Imagine you are working on a project that requires you to store lots of data, like a million rows and a hundred columns. Storing such enormous data in the form of a comma-separated-value(CSV) file, the traditional technique known to data and machine learning enthusiasts might be a little cumbersome.
There are many other alternatives to storing huge data for easy manipulation and potability like the pickle, feather, parquet, and hierarchical data format(HDF).
HDF is a type of data storage format that stores multiple files in the hierarchical format in a single file. In this post, we are going to learn in detail about the format, and how to read an HDF file using Python returning a dataframe.
Reading Hierarchical Data Format (HDF) files is streamlined using the pandas library’s
read_hdfmethod. This powerful tool allows for efficient handling of large datasets, often used in data-intensive fields like machine learning. HDF, particularly its latest version HDF5, supports complex data collections in a single file, making it ideal for projects involving massive data sets.
Introduction to Hierarchical Data Format(HDF)
HDF an abbreviation for Hierarchical Data Format, stores large data under a single parent file or directory. And you might be thinking, it is only suitable for storing text data and numbers. However, HDFs can also store images, strings, and more. It is also platform-independent, which means the files created on one platform can be transported to another platform, aiding in seamless collaboration.
All these files are stored with a h5 or hdf5 extension, with HDF5 being the most recent and better version.
It can also be used with many programming languages like C++, Python, and R, supporting multiple languages and APIs.
Imagine you are working on a project that receives data from several IoT devices. These devices generate signals during a certain period. You also get the metadata along with the signals. If we were to visualize this, it would look something like this.

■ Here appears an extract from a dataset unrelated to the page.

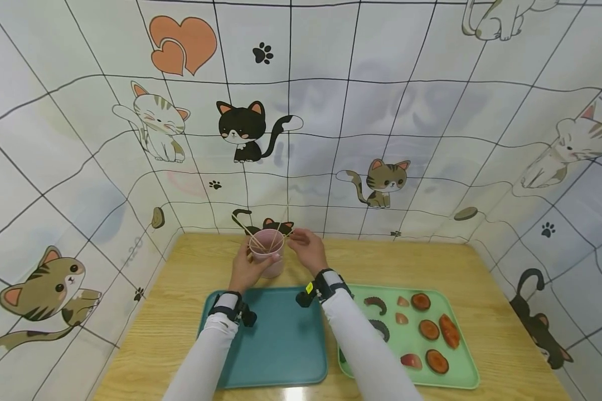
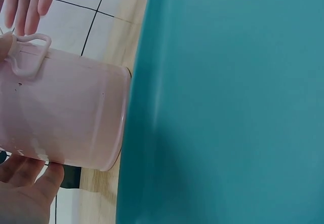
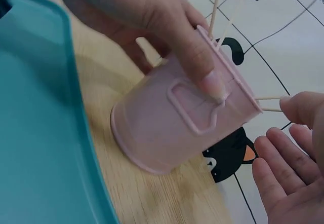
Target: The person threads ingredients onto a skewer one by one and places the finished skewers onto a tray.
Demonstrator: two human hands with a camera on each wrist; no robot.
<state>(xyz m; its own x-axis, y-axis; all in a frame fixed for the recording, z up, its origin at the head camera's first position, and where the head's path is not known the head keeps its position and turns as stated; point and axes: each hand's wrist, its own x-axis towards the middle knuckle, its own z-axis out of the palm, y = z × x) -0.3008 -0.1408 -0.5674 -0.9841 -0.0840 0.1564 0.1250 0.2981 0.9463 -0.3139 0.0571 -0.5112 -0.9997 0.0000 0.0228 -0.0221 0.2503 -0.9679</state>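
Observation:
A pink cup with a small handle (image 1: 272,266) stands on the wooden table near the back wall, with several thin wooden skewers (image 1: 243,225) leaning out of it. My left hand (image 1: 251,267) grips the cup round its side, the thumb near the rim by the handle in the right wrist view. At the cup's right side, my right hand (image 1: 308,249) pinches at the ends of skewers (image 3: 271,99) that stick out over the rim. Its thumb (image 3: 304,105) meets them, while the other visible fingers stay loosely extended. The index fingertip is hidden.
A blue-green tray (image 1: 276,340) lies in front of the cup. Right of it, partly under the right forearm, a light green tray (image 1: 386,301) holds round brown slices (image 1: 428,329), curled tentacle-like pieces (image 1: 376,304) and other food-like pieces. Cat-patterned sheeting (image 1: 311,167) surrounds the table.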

Let us try to understand the structure using this illustration. The
IoT Devices.h5 is the HDF file. The
Device 1 and
Device 2 are the groups. The
Metadata are the datasets. We can also include metadata for the groups to make the structure self-describing.
The regular file storage analogy is also suitable to better understand the hierarchical data storage format.

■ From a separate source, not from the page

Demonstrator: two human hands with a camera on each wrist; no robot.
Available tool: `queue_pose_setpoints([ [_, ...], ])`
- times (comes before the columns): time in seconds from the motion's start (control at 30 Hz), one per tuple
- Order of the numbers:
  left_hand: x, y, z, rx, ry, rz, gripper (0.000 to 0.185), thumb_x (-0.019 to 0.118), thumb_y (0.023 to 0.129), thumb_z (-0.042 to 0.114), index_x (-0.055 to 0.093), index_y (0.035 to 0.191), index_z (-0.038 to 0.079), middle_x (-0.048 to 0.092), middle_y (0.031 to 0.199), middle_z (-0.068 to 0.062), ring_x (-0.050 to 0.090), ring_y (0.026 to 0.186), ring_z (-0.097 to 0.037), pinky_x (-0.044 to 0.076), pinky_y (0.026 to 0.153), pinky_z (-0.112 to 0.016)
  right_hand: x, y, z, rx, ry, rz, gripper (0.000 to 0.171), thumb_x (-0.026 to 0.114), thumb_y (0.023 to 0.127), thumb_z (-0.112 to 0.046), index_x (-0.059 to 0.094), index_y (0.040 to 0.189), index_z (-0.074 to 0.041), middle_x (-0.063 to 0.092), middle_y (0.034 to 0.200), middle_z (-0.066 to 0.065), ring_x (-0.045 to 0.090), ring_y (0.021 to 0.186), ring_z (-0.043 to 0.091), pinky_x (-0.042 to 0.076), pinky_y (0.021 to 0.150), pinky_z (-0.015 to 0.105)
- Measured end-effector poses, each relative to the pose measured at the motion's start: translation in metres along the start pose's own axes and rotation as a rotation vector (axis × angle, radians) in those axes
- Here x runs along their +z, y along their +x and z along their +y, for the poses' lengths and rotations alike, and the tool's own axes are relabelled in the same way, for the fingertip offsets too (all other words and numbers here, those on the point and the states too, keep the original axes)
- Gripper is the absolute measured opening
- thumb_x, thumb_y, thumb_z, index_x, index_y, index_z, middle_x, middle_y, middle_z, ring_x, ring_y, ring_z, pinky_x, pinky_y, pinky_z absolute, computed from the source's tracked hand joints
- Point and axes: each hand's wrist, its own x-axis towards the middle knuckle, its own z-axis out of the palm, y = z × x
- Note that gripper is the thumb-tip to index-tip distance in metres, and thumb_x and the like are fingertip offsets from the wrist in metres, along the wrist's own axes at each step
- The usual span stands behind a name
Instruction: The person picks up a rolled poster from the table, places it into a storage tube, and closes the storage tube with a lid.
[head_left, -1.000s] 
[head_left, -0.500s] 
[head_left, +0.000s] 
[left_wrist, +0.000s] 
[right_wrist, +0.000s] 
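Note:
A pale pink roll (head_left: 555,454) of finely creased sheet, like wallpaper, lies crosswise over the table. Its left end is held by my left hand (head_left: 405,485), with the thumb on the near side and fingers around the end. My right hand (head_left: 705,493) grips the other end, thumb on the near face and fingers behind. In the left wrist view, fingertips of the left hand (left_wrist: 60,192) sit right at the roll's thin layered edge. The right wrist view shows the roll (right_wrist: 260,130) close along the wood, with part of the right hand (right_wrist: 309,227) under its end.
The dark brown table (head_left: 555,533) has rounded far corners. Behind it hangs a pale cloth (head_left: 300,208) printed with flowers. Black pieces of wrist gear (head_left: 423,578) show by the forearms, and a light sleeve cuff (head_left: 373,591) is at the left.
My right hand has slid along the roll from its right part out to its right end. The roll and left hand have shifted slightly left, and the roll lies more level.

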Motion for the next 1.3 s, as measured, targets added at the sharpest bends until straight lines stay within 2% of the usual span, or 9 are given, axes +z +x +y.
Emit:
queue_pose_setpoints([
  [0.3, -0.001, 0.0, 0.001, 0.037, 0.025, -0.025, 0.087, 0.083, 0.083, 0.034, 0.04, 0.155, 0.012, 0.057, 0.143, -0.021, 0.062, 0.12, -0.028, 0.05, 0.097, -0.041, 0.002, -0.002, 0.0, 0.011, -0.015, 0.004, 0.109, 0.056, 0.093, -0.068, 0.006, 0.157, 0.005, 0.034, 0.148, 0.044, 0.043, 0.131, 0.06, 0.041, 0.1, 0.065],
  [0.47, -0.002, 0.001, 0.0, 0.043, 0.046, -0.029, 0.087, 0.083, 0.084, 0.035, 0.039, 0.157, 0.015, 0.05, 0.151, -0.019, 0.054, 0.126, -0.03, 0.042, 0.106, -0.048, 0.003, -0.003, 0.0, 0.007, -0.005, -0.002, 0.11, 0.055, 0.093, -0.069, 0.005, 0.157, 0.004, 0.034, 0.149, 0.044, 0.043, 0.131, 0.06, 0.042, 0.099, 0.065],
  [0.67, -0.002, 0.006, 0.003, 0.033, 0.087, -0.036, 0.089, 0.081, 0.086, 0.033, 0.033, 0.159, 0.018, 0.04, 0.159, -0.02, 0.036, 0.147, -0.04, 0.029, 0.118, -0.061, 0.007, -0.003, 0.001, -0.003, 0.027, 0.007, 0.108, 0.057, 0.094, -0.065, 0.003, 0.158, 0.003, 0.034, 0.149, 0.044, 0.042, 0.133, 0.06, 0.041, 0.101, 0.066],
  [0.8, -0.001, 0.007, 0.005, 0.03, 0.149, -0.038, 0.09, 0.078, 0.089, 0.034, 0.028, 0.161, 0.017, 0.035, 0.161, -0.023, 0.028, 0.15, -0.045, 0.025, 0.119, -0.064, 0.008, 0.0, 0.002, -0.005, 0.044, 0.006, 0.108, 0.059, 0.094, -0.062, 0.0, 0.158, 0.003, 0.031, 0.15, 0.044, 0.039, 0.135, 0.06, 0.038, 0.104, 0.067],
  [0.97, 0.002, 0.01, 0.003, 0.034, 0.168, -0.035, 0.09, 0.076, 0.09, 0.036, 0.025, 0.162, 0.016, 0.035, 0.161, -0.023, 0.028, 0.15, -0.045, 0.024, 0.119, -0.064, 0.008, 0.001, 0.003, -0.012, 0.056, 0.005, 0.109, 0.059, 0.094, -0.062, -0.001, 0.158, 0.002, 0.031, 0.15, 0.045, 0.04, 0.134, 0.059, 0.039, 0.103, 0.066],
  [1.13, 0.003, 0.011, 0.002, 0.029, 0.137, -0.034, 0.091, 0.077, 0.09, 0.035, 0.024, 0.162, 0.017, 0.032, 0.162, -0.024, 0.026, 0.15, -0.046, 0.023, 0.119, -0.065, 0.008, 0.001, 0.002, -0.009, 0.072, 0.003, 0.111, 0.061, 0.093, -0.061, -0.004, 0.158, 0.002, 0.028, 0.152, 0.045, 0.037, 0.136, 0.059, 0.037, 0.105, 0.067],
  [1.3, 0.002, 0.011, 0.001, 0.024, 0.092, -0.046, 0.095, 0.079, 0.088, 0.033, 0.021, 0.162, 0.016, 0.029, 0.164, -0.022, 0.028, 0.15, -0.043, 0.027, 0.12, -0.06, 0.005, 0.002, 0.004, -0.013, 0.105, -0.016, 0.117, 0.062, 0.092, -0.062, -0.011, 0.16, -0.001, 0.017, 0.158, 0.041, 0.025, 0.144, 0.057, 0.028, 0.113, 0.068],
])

Let us see how we can read HDF files using Python.
PyTables with HDF5 in Python
Before we learn how to use Python to manipulate the hierarchical data format, we need to understand what the Pandas library uses under the hood. Python takes the help of PyTables to read and write HDF files. PyTables is built on top of the HDF5 library and is used to browse/search through large amounts of data.

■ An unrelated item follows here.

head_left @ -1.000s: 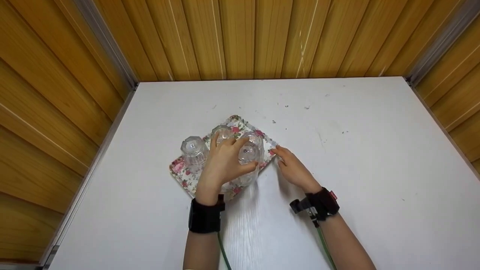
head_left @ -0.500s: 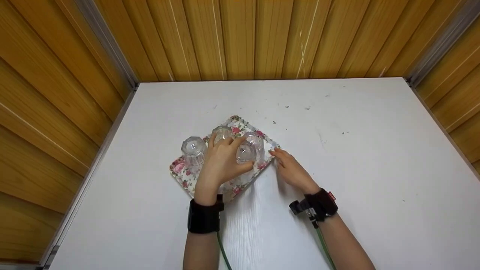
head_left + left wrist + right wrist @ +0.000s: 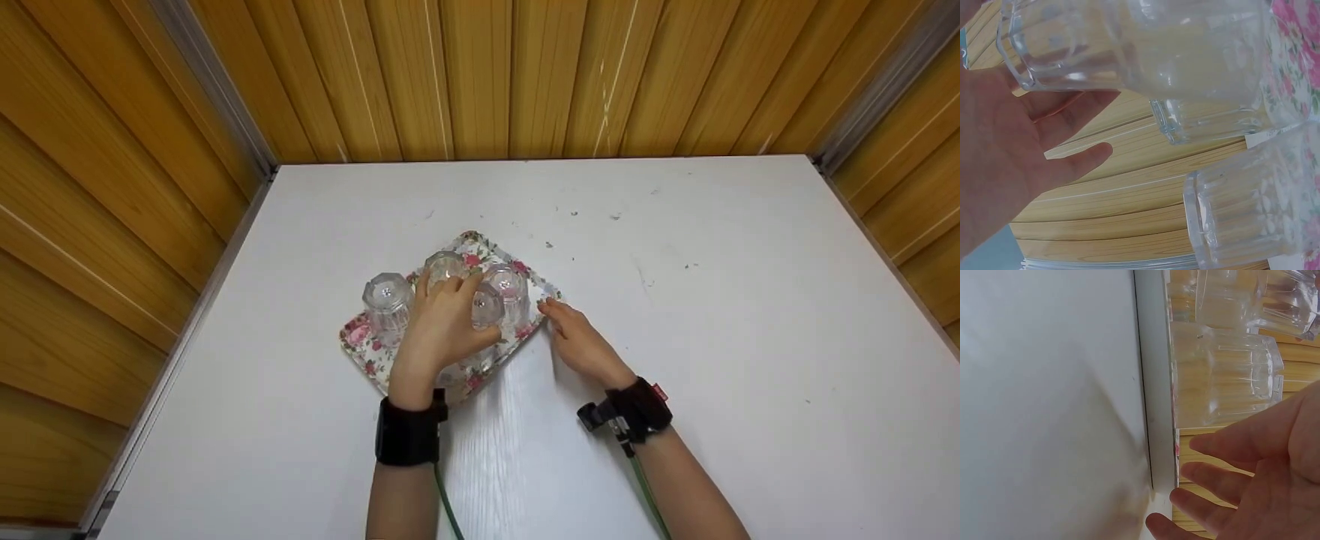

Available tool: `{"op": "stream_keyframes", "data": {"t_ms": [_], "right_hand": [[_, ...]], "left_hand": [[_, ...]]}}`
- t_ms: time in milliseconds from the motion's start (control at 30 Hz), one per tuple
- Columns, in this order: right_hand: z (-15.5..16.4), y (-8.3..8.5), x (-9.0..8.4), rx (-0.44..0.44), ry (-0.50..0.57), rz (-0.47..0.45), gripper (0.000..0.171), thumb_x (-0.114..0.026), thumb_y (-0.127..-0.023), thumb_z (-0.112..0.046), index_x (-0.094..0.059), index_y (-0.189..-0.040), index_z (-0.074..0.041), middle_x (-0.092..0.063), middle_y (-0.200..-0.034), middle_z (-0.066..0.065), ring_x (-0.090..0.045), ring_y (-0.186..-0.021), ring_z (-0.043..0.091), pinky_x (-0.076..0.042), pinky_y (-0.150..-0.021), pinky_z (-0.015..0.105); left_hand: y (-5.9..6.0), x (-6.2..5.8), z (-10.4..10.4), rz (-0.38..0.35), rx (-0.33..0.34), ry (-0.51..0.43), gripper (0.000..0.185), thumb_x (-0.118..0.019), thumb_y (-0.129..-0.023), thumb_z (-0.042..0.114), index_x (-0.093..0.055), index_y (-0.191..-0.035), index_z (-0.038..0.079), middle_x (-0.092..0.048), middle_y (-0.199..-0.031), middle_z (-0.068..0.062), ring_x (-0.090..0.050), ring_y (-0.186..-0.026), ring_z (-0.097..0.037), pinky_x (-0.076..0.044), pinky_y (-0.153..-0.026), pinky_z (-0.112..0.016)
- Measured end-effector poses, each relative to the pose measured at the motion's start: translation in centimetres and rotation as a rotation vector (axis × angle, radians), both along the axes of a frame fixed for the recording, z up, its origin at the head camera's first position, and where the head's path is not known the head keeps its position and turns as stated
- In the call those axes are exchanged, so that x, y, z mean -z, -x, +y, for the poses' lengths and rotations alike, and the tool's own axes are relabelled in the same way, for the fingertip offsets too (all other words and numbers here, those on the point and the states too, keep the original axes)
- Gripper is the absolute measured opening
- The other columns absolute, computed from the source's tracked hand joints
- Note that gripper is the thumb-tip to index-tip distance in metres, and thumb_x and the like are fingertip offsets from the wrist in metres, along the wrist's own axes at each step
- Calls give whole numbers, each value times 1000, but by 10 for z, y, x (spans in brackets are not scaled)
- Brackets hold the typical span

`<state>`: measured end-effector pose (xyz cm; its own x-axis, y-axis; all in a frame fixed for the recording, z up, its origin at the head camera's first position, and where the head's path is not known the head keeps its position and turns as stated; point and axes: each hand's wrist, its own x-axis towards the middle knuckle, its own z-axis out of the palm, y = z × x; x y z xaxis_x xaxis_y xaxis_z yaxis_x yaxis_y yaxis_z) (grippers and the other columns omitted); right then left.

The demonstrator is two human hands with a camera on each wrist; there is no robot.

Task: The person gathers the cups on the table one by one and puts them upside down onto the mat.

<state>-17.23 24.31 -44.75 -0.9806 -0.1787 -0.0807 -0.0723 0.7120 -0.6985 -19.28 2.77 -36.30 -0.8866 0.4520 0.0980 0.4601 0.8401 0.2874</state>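
My left hand (image 3: 442,322) reaches over the tray and holds a clear faceted glass (image 3: 487,306) upside down, thumb on one side and fingers on the other. In the left wrist view that glass (image 3: 1196,50) fills the top; whether its rim touches the tray cannot be told. My right hand (image 3: 585,341) is at the right corner of the floral tray (image 3: 358,337), fingers fairly straight with their tips at its edge. Upside-down glasses stand on the tray: a left glass (image 3: 388,307), a back glass (image 3: 445,264) partly behind my fingers, and a right glass (image 3: 514,289).
The tray lies turned at an angle on a white table (image 3: 712,315), left of its middle. Wood-patterned panels (image 3: 480,82) close off the back and both sides. A green cable (image 3: 446,499) trails from each wrist strap.
My left hand has shifted slightly left with the held glass, away from the right glass, which shows more now. My right hand has slid slightly left along the tray's corner.
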Motion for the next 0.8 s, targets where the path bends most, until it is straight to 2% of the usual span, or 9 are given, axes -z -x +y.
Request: {"op": "stream_keyframes", "data": {"t_ms": [267, 400, 800], "right_hand": [[0, -1, 2, -4, 14, 10, 44, -36, -92, -3, -39, -135, 2, -30, -144, 20, -26, -132, 38, -18, -110, 48], [0, -1, 3, -8, 14, 17, 45, -36, -90, -2, -39, -135, 3, -30, -143, 21, -26, -132, 39, -18, -110, 49], [-1, -1, 4, -2, 19, 17, 44, -37, -91, -3, -39, -135, 3, -32, -143, 21, -27, -131, 38, -18, -110, 49]], "left_hand": [[0, 0, 0, -36, -7, -18, 72, -64, -71, 42, -45, -132, 10, -55, -124, -12, -48, -119, -27, -4, -112, -49], [0, 1, 0, -31, -3, -40, 69, -64, -70, 39, -47, -129, 9, -57, -121, -11, -50, -116, -27, -5, -112, -50], [0, 2, -1, -22, -2, -24, 67, -66, -68, 40, -49, -124, 6, -59, -117, -12, -52, -113, -28, -13, -110, -52]]}}
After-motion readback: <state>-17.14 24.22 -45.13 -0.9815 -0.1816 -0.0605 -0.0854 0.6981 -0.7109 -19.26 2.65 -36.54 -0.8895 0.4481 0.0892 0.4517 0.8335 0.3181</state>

There are also third-party packages like the h5py that can be used to visualize or understand how the data is stored in the HDF file directory.
Reading HDF Files Using Pandas
The pandas read_hdf method is used to open an HDF file and read it. Like all the reading methods of the pandas library, this method also returns a dataframe. The syntax is given below.
pandas.read_hdf(path_or_buf, key=None, mode='r', errors='strict', where=None, start=None, stop=None, columns=None, iterator=False, chunksize=None, **kwargs)
Let us take a look at the important parameters.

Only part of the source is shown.